### Task
Could you repeat all of the entries word for word, minus any pictures?

### Supplied records
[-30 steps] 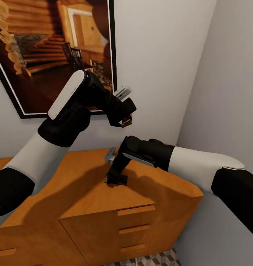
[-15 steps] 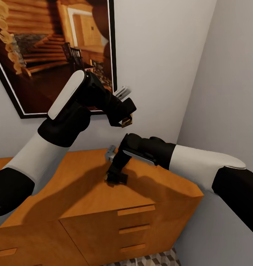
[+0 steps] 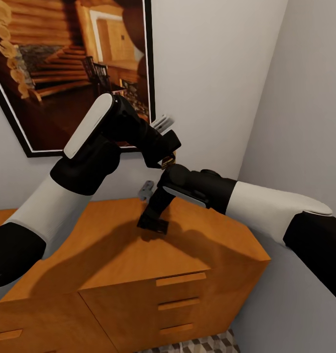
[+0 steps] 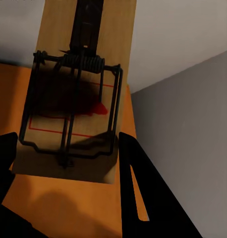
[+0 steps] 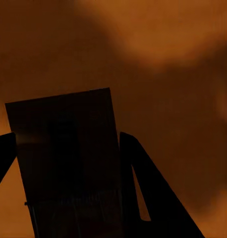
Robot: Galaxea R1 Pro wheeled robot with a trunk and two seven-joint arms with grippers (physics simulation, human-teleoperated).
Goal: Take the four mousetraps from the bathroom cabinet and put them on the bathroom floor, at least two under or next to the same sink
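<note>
At the upper left of the head view a framed picture (image 3: 65, 63) of a log interior hangs on the white wall, and my left arm rises in front of it. The left gripper (image 3: 167, 158) sits just left of centre, lifted well above the orange cabinet (image 3: 114, 255); in the left wrist view its jaws are narrowed on a mousetrap (image 4: 76, 94), a pale wooden board with a wire bar, coil spring and red mark. Just below and right of it, the right gripper (image 3: 153, 224) points down, close over the cabinet top, and the right wrist view shows a second mousetrap (image 5: 66, 148), dark in shadow, pinched between the fingers. Whether it rests on the wood or is clear of it I cannot tell. So I judge this the pick-up step, with both hands loaded. A strip of the patterned bathroom floor (image 3: 202, 344) peeks in at the bottom of the frame. Next I'd raise the right hand clear, back away and turn toward the sink.
</note>
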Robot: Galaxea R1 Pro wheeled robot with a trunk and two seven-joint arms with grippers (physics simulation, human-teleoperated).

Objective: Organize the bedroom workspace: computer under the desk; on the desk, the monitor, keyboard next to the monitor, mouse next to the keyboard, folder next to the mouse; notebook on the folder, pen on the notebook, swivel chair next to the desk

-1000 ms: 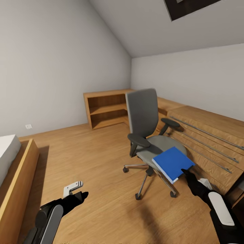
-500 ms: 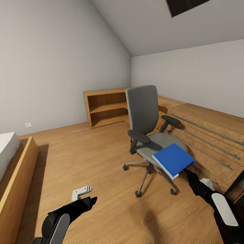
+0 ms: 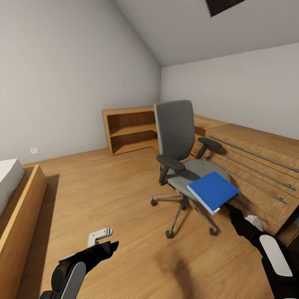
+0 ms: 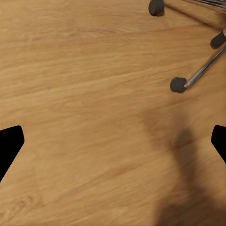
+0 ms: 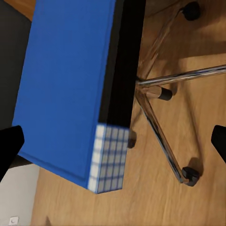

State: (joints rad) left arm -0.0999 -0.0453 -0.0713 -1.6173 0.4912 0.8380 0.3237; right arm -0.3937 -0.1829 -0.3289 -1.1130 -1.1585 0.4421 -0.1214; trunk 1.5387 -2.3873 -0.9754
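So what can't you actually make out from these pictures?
- Whether the right gripper grips the blue folder: head view, the folder's edge hides the fingertips.
- The swivel chair seat under the folder: covered.
- The skylight: cut off by the head view's top edge.

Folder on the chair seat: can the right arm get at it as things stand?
Probably yes. The right gripper sits at the blue folder's near corner, jaws open, with nothing between; the folder overhangs the swivel chair seat.
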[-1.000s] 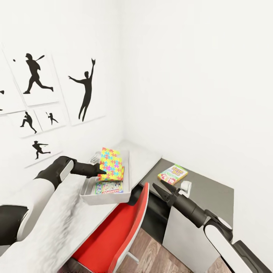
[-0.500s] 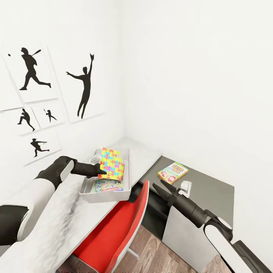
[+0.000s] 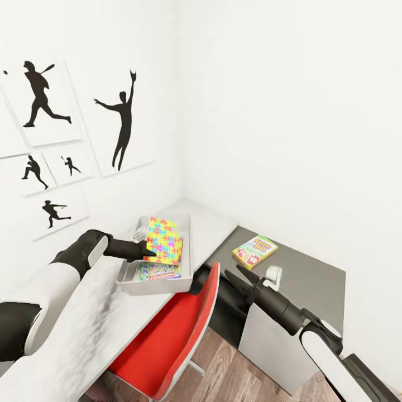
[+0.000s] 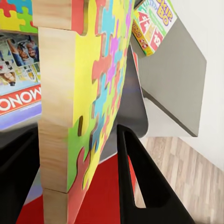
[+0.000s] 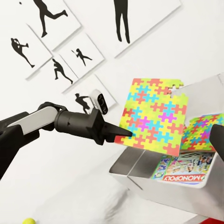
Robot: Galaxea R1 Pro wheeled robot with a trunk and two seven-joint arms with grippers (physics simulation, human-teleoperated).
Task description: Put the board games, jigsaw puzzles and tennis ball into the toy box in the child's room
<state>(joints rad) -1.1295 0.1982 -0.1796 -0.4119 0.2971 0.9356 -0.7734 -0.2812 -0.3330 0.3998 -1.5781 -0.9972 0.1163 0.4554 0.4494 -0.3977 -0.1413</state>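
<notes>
1. desk (image 3: 220, 226): long pale top running into the room's corner, joined to a lower dark-grey cabinet top (image 3: 312, 273). white walls; black athlete-silhouette posters (image 3: 120, 120) on the left wall.
2. red chair (image 3: 178, 340): smooth curved back standing against the desk edge, between the two arms and just below the toy box.
3. toy box (image 3: 187, 254): light grey open tray with sloping sides, on the pale desk near the corner. inside it a flat board game with a red logo (image 5: 184, 176) lies on the floor of the tray, and a second jigsaw puzzle (image 5: 201, 133) leans inside at the far side.
4. jigsaw puzzle (image 3: 163, 241): thin square, pieces in yellow, blue, pink, green, orange; wood-coloured edge in the left wrist view. held upright on edge above the toy box's open top.
5. left hand (image 3: 148, 253): fingers pinching the puzzle's lower edge, one black finger (image 4: 140, 186) on each face.
6. yellow-green board game (image 3: 254, 251): flat lettered box lying on the dark cabinet top, well apart from the toy box, beyond the right hand.
7. right hand (image 3: 234, 276): black tapered fingers slightly spread, holding nothing, poised over the cabinet's near edge beside a small white fitting (image 3: 273, 276).
8. tennis ball (image 5: 29, 220): small, yellow-green, on the pale desk, well apart from the toy box.
</notes>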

### Response area
[-30 steps] 
[-15 steps] 
[+0 steps] 
[+0 steps] 
[+0 steps] 
Robot: Galaxea R1 Pro wheeled robot with a trunk and two seven-joint arms with grippers (physics simulation, human-teleoperated).
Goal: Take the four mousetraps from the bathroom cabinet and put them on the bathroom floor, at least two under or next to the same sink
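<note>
At the upper left of the head view a framed picture (image 3: 65, 63) of a log interior hangs on the white wall, and my left arm rises in front of it. The left gripper (image 3: 167, 158) sits just left of centre, lifted well above the orange cabinet (image 3: 114, 255); in the left wrist view its jaws are narrowed on a mousetrap (image 4: 76, 94), a pale wooden board with a wire bar, coil spring and red mark. Just below and right of it, the right gripper (image 3: 153, 224) points down, close over the cabinet top, and the right wrist view shows a second mousetrap (image 5: 66, 148), dark in shadow, pinched between the fingers. Whether it rests on the wood or is clear of it I cannot tell. So I judge this the pick-up step, with both hands loaded. A strip of the patterned bathroom floor (image 3: 202, 344) peeks in at the bottom of the frame. Next I'd raise the right hand clear, back away and turn toward the sink.
</note>
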Robot: Galaxea R1 Pro wheeled robot with a trunk and two seven-joint arms with grippers (physics simulation, human-teleoperated).

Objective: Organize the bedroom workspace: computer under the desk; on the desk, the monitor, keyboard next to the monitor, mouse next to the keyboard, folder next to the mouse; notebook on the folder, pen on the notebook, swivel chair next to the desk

-1000 ms: 
-500 ms: 
+0 ms: 
+0 ms: 
+0 ms: 

State: (joints rad) left arm -0.0999 -0.0453 -0.0713 -1.6173 0.4912 0.8380 0.3237; right arm -0.3937 -0.1829 -0.3289 -1.1130 -1.1585 0.4421 -0.1214; trunk 1.5387 -2.3873 -0.9754
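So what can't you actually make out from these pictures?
- Whether the right gripper grips the blue folder: head view, the folder's edge hides the fingertips.
- The swivel chair seat under the folder: covered.
- The skylight: cut off by the head view's top edge.

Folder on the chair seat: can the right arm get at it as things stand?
Probably yes. The right gripper sits at the blue folder's near corner, jaws open, with nothing between; the folder overhangs the swivel chair seat.
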[-1.000s] 
[-0.500s] 
[+0.000s] 
[+0.000s] 
[+0.000s] 
Robot: Galaxea R1 Pro wheeled robot with a trunk and two seven-joint arms with grippers (physics simulation, human-teleoperated).
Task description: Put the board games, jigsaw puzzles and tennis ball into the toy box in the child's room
<state>(joints rad) -1.1295 0.1982 -0.1796 -0.4119 0.2971 0.9356 -0.7734 -0.2812 -0.3330 0.3998 -1.5781 -0.9972 0.1163 0.4554 0.4494 -0.3977 -0.1413</state>
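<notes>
1. desk (image 3: 220, 226): long pale top running into the room's corner, joined to a lower dark-grey cabinet top (image 3: 312, 273). white walls; black athlete-silhouette posters (image 3: 120, 120) on the left wall.
2. red chair (image 3: 178, 340): smooth curved back standing against the desk edge, between the two arms and just below the toy box.
3. toy box (image 3: 187, 254): light grey open tray with sloping sides, on the pale desk near the corner. inside it a flat board game with a red logo (image 5: 184, 176) lies on the floor of the tray, and a second jigsaw puzzle (image 5: 201, 133) leans inside at the far side.
4. jigsaw puzzle (image 3: 163, 241): thin square, pieces in yellow, blue, pink, green, orange; wood-coloured edge in the left wrist view. held upright on edge above the toy box's open top.
5. left hand (image 3: 148, 253): fingers pinching the puzzle's lower edge, one black finger (image 4: 140, 186) on each face.
6. yellow-green board game (image 3: 254, 251): flat lettered box lying on the dark cabinet top, well apart from the toy box, beyond the right hand.
7. right hand (image 3: 234, 276): black tapered fingers slightly spread, holding nothing, poised over the cabinet's near edge beside a small white fitting (image 3: 273, 276).
8. tennis ball (image 5: 29, 220): small, yellow-green, on the pale desk, well apart from the toy box.
</notes>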

The response has been given in full.